FCE Frankfurt Consulting Engineers GmbH (FCE) is a mathematically oriented engineering firm based at Frankfurt Airport in the “House Of Logistics and Mobility (HOLM).” FCE was founded in 2004 as a German limited liability company based on the 12 years of experience of founder Dr. Wolfgang Mergenthaler as an independent engineer and 20 years as an employee in the automotive industry in Germany and the USA. FCE has extensive experience in the industrial application of mathematical statistics, mathematical optimization, pattern recognition, etc. From the very beginning, the research area consisted mainly in the analysis of multivariater stochastic sensor time series and, in particular, in the prediction of time series for a final planning horizon. If the sensor values are accompanied by certain significant events worth predicting, the above task may be limited to predicting those events. Another area of activity of FCE for many years has been the task of mathematically modeling certain aspects of production, especially with regard to the design of optimal production processes, for example in the automotive world. Furthermore, the entire field of multivariate statistics stands with all its effects such as parameter estimation, non-linear regression, etc. At the heart of FCE’s expertise.

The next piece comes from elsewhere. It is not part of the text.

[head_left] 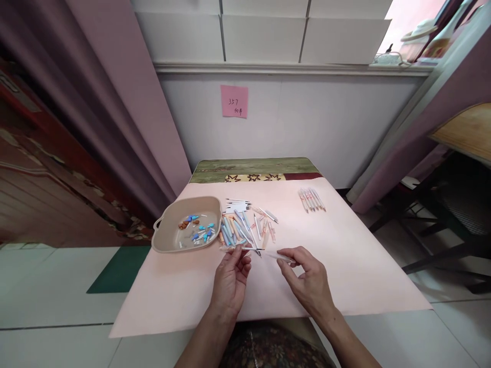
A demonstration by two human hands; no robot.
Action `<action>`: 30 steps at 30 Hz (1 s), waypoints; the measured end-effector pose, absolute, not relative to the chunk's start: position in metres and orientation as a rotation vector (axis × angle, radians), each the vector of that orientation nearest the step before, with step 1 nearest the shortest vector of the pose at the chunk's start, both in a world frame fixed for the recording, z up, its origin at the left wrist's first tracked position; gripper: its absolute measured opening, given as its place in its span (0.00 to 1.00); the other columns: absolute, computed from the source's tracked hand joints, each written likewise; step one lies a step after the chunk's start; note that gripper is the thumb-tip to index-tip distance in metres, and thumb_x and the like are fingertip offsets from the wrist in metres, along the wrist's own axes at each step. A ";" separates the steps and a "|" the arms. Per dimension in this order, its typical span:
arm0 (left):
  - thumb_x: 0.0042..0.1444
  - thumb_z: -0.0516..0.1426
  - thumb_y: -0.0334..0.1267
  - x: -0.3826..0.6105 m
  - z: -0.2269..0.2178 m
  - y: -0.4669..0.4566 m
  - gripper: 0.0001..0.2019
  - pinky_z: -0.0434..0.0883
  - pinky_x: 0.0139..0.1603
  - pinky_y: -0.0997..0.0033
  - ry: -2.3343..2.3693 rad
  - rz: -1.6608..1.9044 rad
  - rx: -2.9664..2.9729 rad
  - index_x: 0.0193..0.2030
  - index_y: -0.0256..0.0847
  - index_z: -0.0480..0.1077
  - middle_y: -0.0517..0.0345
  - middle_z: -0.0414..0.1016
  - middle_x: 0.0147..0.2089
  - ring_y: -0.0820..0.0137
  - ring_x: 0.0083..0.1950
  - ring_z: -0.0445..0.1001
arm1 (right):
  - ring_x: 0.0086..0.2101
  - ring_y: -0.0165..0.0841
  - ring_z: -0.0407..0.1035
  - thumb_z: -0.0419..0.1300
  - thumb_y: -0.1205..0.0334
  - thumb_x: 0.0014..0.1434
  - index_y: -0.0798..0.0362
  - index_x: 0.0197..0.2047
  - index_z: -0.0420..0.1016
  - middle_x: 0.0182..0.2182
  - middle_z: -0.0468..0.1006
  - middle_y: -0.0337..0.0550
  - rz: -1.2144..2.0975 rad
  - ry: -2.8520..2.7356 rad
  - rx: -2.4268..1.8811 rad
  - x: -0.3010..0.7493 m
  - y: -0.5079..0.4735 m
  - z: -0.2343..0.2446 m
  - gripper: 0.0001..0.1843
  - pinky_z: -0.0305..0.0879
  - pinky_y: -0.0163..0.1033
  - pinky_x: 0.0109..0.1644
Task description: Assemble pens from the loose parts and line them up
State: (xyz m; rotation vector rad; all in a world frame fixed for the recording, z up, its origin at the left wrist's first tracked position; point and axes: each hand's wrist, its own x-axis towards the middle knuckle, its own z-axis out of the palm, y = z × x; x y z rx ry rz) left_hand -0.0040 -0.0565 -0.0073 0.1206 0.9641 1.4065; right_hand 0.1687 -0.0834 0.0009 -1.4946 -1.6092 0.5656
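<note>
Near the front of the pink-covered table, my left hand (231, 278) pinches a thin white pen refill (253, 249) whose dark tip points right. Facing it, my right hand (308, 276) grips a clear plastic pen barrel (276, 255) between thumb and fingertips. The refill and barrel point toward each other, apart or nearly touching. Just beyond my left hand lies a pile of blue and orange pen parts (233, 227). White refills with dark tips (238, 204) lie behind the pile, and loose pinkish clear barrels (268, 230) lie to its right.
A beige basin (163, 230) at the left holds small blue, brown and white pieces (203, 234). Several pens (311, 199) lie in a row at the back right. A pink note (234, 101) is on the wall, and a dark chair (452, 204) stands at the right.
</note>
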 end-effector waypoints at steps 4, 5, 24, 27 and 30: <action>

The main task of FCE is to use state-of-the-art computer mathematics and computer science to solve industrial problems. In industrialization history, mathematics has often been shown to be an indispensable tool in mechanical engineering and production. An example of this is the Traveling Salesman Problem (TSP) as a modelling backbone in many sequencing and planning processes. FCE sees itself as a pioneer in the field of predictive maintenance. FCE has been researching and developing new machine learning techniques for more than 10 years.
The future work of FCE will be strongly influenced by our general research activities in the fields of pattern recognition and machine learning, as well as from the needs of industry, as well as from our partners in automotive, aviation, rail and rail. Energy industry. Another promising area of industrial data analysis emerges from the naval industry. As an example, one can imagine the engine of a container ship that generates large flows of signal data, the important information about fuel efficiency, emissions, machine vibrations, etc. Contain. The ship operator might be interested in the relationship between environmental conditions and control variables. It also allows fuel efficiency. State-of-the-art non-linear regressions and data visualization techniques allow the operator to understand how his engine works to find optimal operating conditions under certain operational constraints. The development of the Internet of Things (IoT) is one of the most exciting industrial possibilities at the beginning of the 21st century. Century. Monitoring the efficiency of moving or non-moving objects can become a central task of an IoT service provider sooner than or later.
FCE targets an industrial market characterised by one or more of the following features. Companies that work with large plants produce goods through a range of workplaces, particularly branches, which collect a large amount of measurement data throughout operations, knowing the value of the data and its analysis.
In the past, the FCE has been active mainly in the following markets:
- Rail transport
The FCE expects all of the above and many other industries to remain interested in collecting data for their business. As far as is customary in the media, it should also be noted that only through an appropriate and continuous analysis of the collected data can the data achieve added value from their efforts. The global MRO market in the aviation industry will grow to $74.3 billion in 2017 from $63.2 billion in 2016.
Intelligent maintenance and process optimizations are required, especially for special data evaluation routines. It is well known that the Internet of Things (IoT) paradigm is a perfect platform for organizing and automating intelligent maintenance and process optimization.